There is a fundamental snobbery in the "pure art", "serious literature" and "art for art's sake" that strikes me as not only arrogant, but just plain wrong-headed. Somehow we are made to feel that the "true artist" creates solely as an expression of his art and not for baser motives such as making a living, and that his art is a pure expression of his creativity. Someone who stoops to illustrate books or stories is a mere craftsman or prostitutes his art to crass commerciality. Yet many, if not most of the great artists were, have always been, commercial artists, from the great masters: da Vinci, Michaelangelo, and Rembrandt, to people such as Rockwell, Toulouse-Lautrec, Wyeth, or genre artists like Tenniel, St. John, Foster, Raymond, Hogarth, Petty, Frazetta and Olivia DeBerardinis. Artists like Charles Dana Gibson, though "mere" illustrators and not "serious artists", change the world around them as do writers like Wilde, Wells, and Asimov. They speak to our core beings and change how we see the world. When they are dead and safely gone we raise them up as "classics", yet we shun their modern colleagues. "...

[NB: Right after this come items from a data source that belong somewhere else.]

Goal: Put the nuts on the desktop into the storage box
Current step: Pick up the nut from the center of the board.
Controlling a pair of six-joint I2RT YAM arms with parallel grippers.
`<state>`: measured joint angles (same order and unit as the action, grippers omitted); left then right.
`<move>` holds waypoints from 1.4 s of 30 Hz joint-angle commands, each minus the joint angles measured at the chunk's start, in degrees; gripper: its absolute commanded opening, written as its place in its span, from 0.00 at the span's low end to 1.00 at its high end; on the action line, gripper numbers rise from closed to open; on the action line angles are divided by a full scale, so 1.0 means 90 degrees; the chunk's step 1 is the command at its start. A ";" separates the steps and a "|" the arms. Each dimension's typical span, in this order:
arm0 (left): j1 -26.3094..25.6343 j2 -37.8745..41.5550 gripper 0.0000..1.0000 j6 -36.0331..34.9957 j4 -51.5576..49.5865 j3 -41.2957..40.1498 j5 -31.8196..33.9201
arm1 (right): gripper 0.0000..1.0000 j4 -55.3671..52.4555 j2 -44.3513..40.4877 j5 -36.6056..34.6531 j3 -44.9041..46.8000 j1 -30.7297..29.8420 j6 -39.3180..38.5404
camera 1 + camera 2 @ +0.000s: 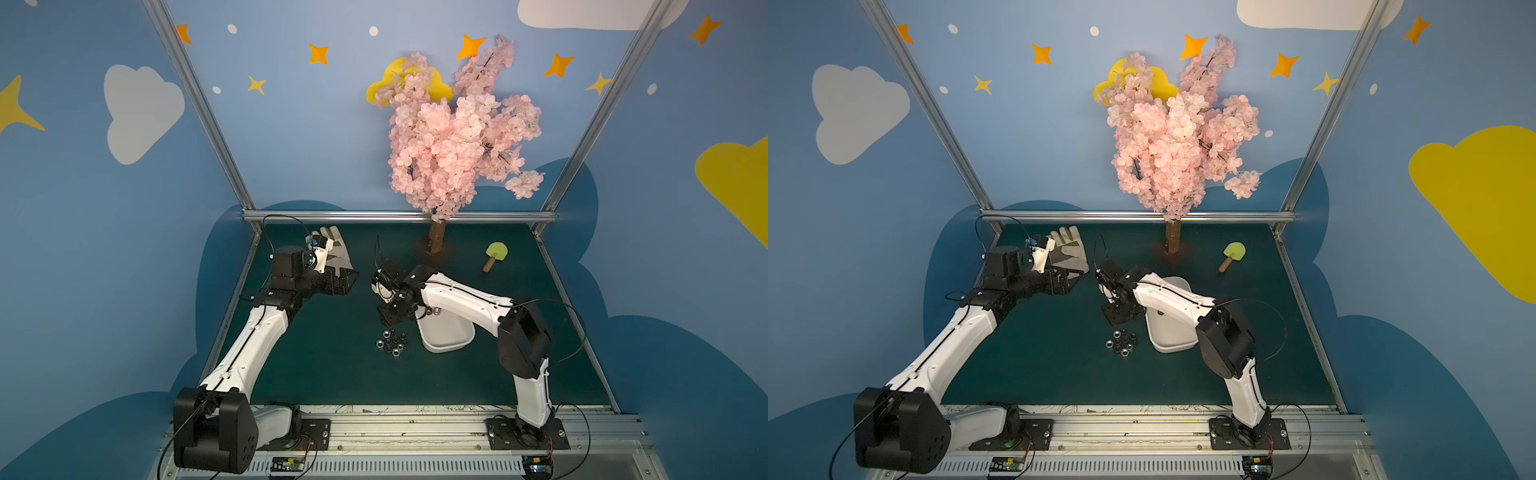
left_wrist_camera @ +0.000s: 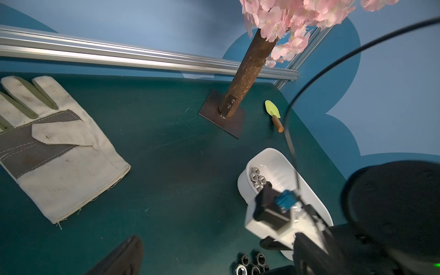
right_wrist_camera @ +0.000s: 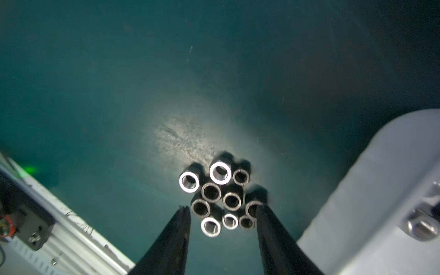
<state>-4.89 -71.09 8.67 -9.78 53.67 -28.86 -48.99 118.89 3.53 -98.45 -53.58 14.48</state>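
Right wrist view: black fingers of the right hand (image 3: 222, 210) stand partway apart with nothing between them; the hand is empty.
Nuts on counter: about ten small shiny silver-grey metal hex nuts (image 3: 220, 197), packed touching in one cluster on the flat dark green matte counter (image 3: 166, 83). The cluster shows between the fingertips.
Box: shallow white rectangular plastic storage box (image 2: 269, 152), just beside the cluster; several nuts already lie at one end.
Left hand (image 1: 345, 280): spread wide, empty, near a beige work glove (image 1: 338, 249), well apart from the nuts.
Risk: the cluster is tight, so closing fingers would likely pinch two nuts at once or shove the neighbours and scatter them. One fingertip overlaps an edge nut, contact not clear; coming down onto it would block the pick. Smooth metal may slip in transit.
Orientation: nuts lie flat, bores pointing up, no long axis. The box's long axis runs near-to-far in both top views.
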 commanded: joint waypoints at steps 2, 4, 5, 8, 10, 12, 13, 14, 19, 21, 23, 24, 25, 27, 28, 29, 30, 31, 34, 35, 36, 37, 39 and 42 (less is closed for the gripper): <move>0.0035 0.0167 1.00 0.0014 0.0059 -0.0026 -0.0023 | 0.51 -0.0411 0.0591 -0.0028 -0.0526 -0.0136 -0.0085; 0.0033 0.0162 1.00 0.0034 0.0109 -0.0045 -0.0044 | 0.51 -0.0509 0.0824 -0.0074 -0.0686 -0.0187 -0.0115; 0.0034 0.0155 1.00 0.0042 0.0118 -0.0052 -0.0045 | 0.51 -0.0532 0.0910 -0.0097 -0.0738 -0.0208 -0.0132; 0.0034 0.0150 1.00 0.0042 0.0133 -0.0056 -0.0044 | 0.50 -0.0554 0.1061 -0.0118 -0.0779 -0.0247 -0.0134; 0.0035 0.0156 1.00 0.0043 0.0133 -0.0065 -0.0035 | 0.50 -0.0588 0.1130 -0.0156 -0.0770 -0.0257 -0.0135; 0.0035 0.0169 1.00 0.0043 0.0151 -0.0074 -0.0042 | 0.48 -0.0630 0.1173 -0.0177 -0.0751 -0.0267 -0.0139; 0.0034 0.0166 1.00 0.0042 0.0160 -0.0075 -0.0044 | 0.46 -0.0640 0.1182 -0.0177 -0.0719 -0.0281 -0.0125; 0.0035 0.0155 1.00 0.0052 0.0177 -0.0084 -0.0040 | 0.45 -0.0645 0.1184 -0.0187 -0.0685 -0.0294 -0.0125; 0.0030 0.0165 1.00 0.0069 0.0198 -0.0098 -0.0043 | 0.41 -0.0670 0.1240 -0.0245 -0.0555 -0.0363 -0.0107; 0.0035 0.0164 1.00 0.0071 0.0200 -0.0104 -0.0039 | 0.38 -0.0696 0.1263 -0.0279 -0.0555 -0.0387 -0.0096; 0.0034 0.0189 1.00 0.0053 0.0172 -0.0094 -0.0032 | 0.32 -0.0689 0.1263 -0.0312 -0.0580 -0.0404 -0.0091; 0.0035 0.0196 1.00 0.0045 0.0169 -0.0094 -0.0012 | 0.31 -0.0687 0.1280 -0.0304 -0.0616 -0.0404 -0.0101; 0.0035 0.0207 1.00 0.0043 0.0159 -0.0094 -0.0004 | 0.31 -0.0707 0.1299 -0.0304 -0.0662 -0.0404 -0.0112; 0.0035 0.0223 1.00 0.0042 0.0154 -0.0094 0.0003 | 0.29 -0.0784 0.1367 -0.0350 -0.0808 -0.0404 -0.0133; 0.0035 0.0226 1.00 0.0043 0.0155 -0.0094 0.0004 | 0.26 -0.0806 0.1370 -0.0379 -0.0859 -0.0404 -0.0133; 0.0035 0.0223 1.00 0.0040 0.0150 -0.0103 0.0006 | 0.23 -0.0801 0.1340 -0.0399 -0.0877 -0.0402 -0.0125; 0.0035 0.0218 1.00 0.0048 0.0159 -0.0104 0.0004 | 0.21 -0.0771 0.1292 -0.0442 -0.0870 -0.0394 -0.0130; 0.0035 0.0228 1.00 0.0038 0.0159 -0.0113 0.0009 | 0.20 -0.0721 0.1205 -0.0499 -0.0850 -0.0389 -0.0120; 0.0035 0.0251 1.00 0.0034 0.0152 -0.0095 0.0030 | 0.19 -0.0472 0.0801 -0.0536 -0.0726 -0.0277 -0.0083; 0.0035 0.0264 1.00 0.0033 0.0150 -0.0094 0.0039 | 0.18 -0.0297 0.0600 -0.0485 -0.0613 -0.0200 -0.0054; 0.0030 0.0257 1.00 0.0033 0.0152 -0.0094 0.0037 | 0.18 -0.0102 0.0406 -0.0426 -0.0473 -0.0110 0.0000; 0.0035 0.0277 1.00 0.0033 0.0154 -0.0094 0.0034 | 0.18 0.0142 0.0187 -0.0329 -0.0291 0.0016 0.0083; 0.0035 0.0271 1.00 0.0050 0.0171 -0.0094 0.0024 | 0.18 0.0617 -0.0294 -0.0113 0.0094 0.0265 0.0223; 0.0035 0.0236 1.00 0.0081 0.0191 -0.0094 -0.0013 | 0.18 0.1074 -0.0977 -0.0111 0.0659 0.0604 0.0383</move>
<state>-4.56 -69.73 9.26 -9.30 53.08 -28.32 -45.25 117.40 1.89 -94.72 -51.05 15.75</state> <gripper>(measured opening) 0.999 0.251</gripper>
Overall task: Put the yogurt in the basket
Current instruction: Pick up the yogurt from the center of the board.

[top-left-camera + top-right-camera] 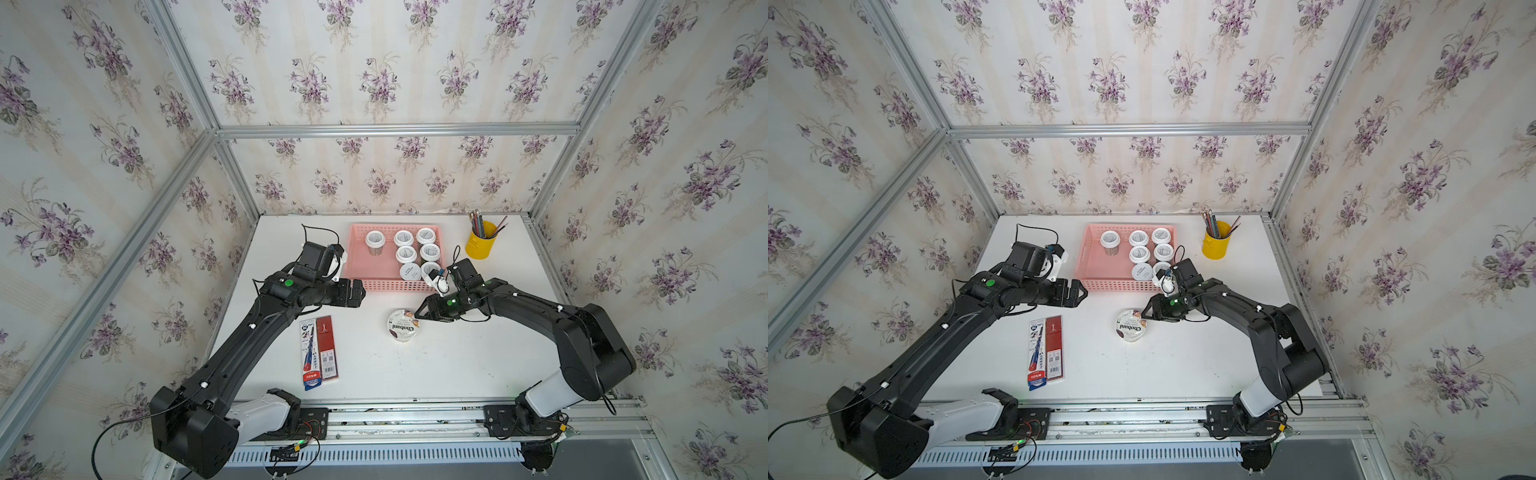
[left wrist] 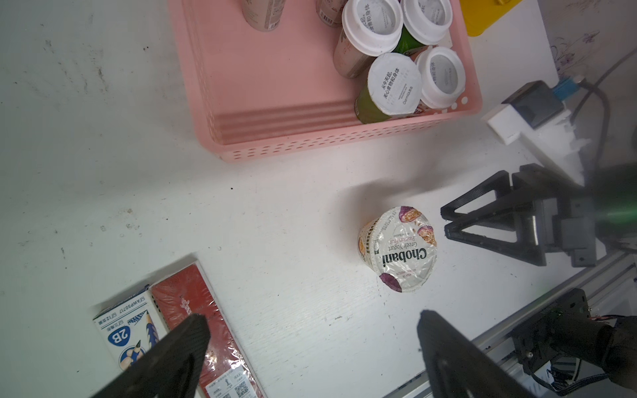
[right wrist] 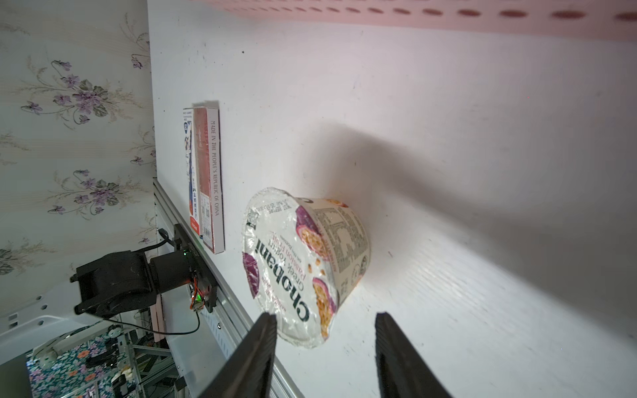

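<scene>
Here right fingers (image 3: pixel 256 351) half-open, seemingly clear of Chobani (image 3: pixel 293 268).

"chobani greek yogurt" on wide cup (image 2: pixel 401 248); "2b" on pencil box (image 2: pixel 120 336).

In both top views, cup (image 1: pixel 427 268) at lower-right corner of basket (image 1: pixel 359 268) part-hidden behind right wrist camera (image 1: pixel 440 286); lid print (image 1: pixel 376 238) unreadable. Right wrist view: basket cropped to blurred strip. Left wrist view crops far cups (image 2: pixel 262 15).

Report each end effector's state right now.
Left end effector: open, holding nothing.
Right end effector: open, holding nothing; its tips are close to the Chobani cup but not gripping it.
</scene>
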Controlling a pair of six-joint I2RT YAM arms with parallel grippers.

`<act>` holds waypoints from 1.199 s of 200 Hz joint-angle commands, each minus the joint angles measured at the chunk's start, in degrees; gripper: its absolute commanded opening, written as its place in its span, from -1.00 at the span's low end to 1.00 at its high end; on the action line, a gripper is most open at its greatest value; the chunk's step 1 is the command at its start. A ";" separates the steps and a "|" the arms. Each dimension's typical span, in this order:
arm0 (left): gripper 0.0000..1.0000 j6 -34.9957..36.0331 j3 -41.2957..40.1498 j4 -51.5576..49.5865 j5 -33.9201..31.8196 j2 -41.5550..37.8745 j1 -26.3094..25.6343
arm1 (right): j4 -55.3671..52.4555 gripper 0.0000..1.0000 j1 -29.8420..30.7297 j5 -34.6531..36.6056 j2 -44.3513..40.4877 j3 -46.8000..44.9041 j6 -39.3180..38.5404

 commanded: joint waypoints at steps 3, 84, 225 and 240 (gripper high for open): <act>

I hope that the finished product contains just a little intelligence.
So far I see none, at all.
no.
he said.
"no," he said.
"no," i said.
"i know," she said.
"thank you," she said.
"come with me," she said.
"talk to me," she said.
"don't worry about it," she said.
For once I have to totally agree with you. God, that hurts!!!! I think this effort is using the old chestnut that there is a thin line between genius and madness and they have chosen to cross over the line.
"I think this effort is using the old chestnut that there is a thin line
between genius and madness and they have chosen to cross over the line."
I agree, and they didn't even try Refuge in Audacity, or try to make it funny by Crossing the Line Twice.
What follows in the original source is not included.